#### PROBLEM TO SOLVE:
An exact restatement of all the data is required, with the pictures left out.

BEGIN

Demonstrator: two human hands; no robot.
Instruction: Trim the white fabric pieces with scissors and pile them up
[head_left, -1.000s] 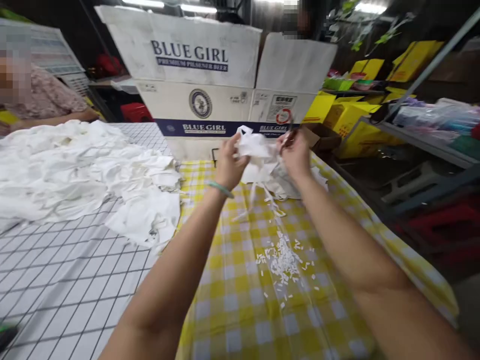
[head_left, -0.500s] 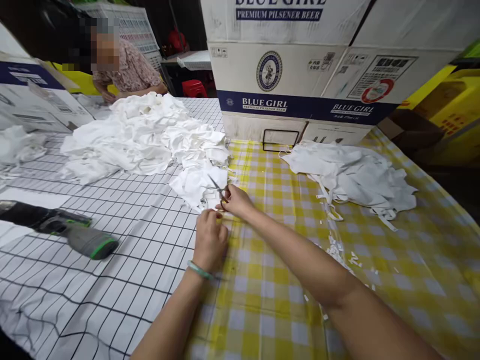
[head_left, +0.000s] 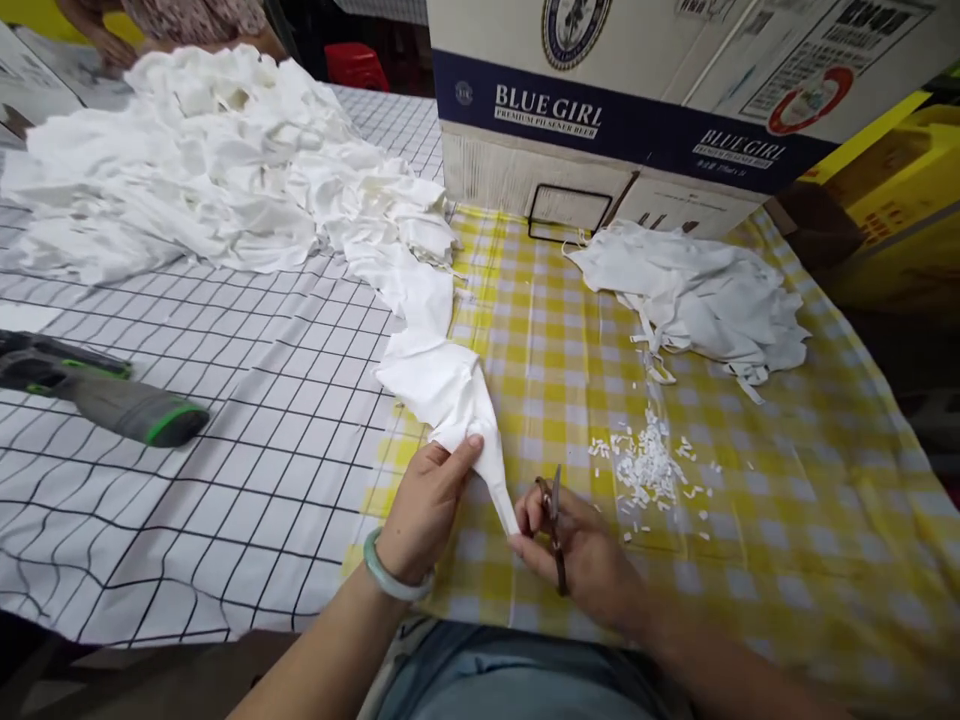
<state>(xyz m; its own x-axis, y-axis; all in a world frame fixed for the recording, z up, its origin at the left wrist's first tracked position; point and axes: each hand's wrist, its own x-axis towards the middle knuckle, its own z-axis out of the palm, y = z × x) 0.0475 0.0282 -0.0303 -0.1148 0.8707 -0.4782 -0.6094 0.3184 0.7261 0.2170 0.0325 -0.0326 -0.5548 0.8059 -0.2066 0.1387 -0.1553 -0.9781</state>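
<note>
I see a limp white fabric piece (head_left: 442,385) stretched between my two hands at the near middle of the desk, its wide part far and to the left, its narrow strip running near and to the right.

My left hand (head_left: 431,500), with a pale green round bangle (head_left: 386,582) at its wrist, grasps the fabric piece partway along: the thumb presses on top, and the other fingers curl underneath, mostly hidden. My right hand (head_left: 581,550) grasps brown-handled metal scissors (head_left: 556,500) among its bent fingers, the blades pointing toward the far side; the strip's tip meets the thumb and fingertip of that same hand, left of the scissors.

The wide part of the fabric piece reaches to the near right end of a large rumpled heap of white fabric (head_left: 210,170); I cannot tell where one stops and the other starts. That heap lies at far left on a white cloth with black grid lines (head_left: 247,430). Nearer, at the left edge, rests a grey-and-black handheld tool with a green band (head_left: 120,400).

On a yellow-and-white checked cloth (head_left: 540,330) to the right, small white snippets (head_left: 651,460) lie scattered, with a smaller pile of white strapped fabric (head_left: 690,290) farther off. Beyond stands a white-and-navy cardboard box (head_left: 637,130). Another person's floral sleeve (head_left: 195,18) shows at far left.
</note>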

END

#### OUTPUT FOR THIS EXERCISE:
Demonstrator: two human hands; no robot.
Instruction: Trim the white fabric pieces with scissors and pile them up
[head_left, -1.000s] 
[head_left, -0.500s] 
[head_left, +0.000s] 
<state>(xyz m; its own x-axis, y-axis; all in a world frame fixed for the recording, z up, its origin at the left wrist's first tracked position; point and axes: each hand's wrist, its own x-axis towards the middle knuckle, its own z-axis out of the palm, y = z × x) 0.0475 0.0282 -0.0303 -0.1148 0.8707 -0.4782 -0.6094 0.3184 0.7261 0.2170 0.0325 -0.0326 -0.5548 0.8059 -0.2066 0.1387 -0.1553 -0.9781</state>
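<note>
I see a limp white fabric piece (head_left: 442,385) stretched between my two hands at the near middle of the desk, its wide part far and to the left, its narrow strip running near and to the right.

My left hand (head_left: 431,500), with a pale green round bangle (head_left: 386,582) at its wrist, grasps the fabric piece partway along: the thumb presses on top, and the other fingers curl underneath, mostly hidden. My right hand (head_left: 581,550) grasps brown-handled metal scissors (head_left: 556,500) among its bent fingers, the blades pointing toward the far side; the strip's tip meets the thumb and fingertip of that same hand, left of the scissors.

The wide part of the fabric piece reaches to the near right end of a large rumpled heap of white fabric (head_left: 210,170); I cannot tell where one stops and the other starts. That heap lies at far left on a white cloth with black grid lines (head_left: 247,430). Nearer, at the left edge, rests a grey-and-black handheld tool with a green band (head_left: 120,400).

On a yellow-and-white checked cloth (head_left: 540,330) to the right, small white snippets (head_left: 651,460) lie scattered, with a smaller pile of white strapped fabric (head_left: 690,290) farther off. Beyond stands a white-and-navy cardboard box (head_left: 637,130). Another person's floral sleeve (head_left: 195,18) shows at far left.
</note>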

Nothing remains to add to the answer.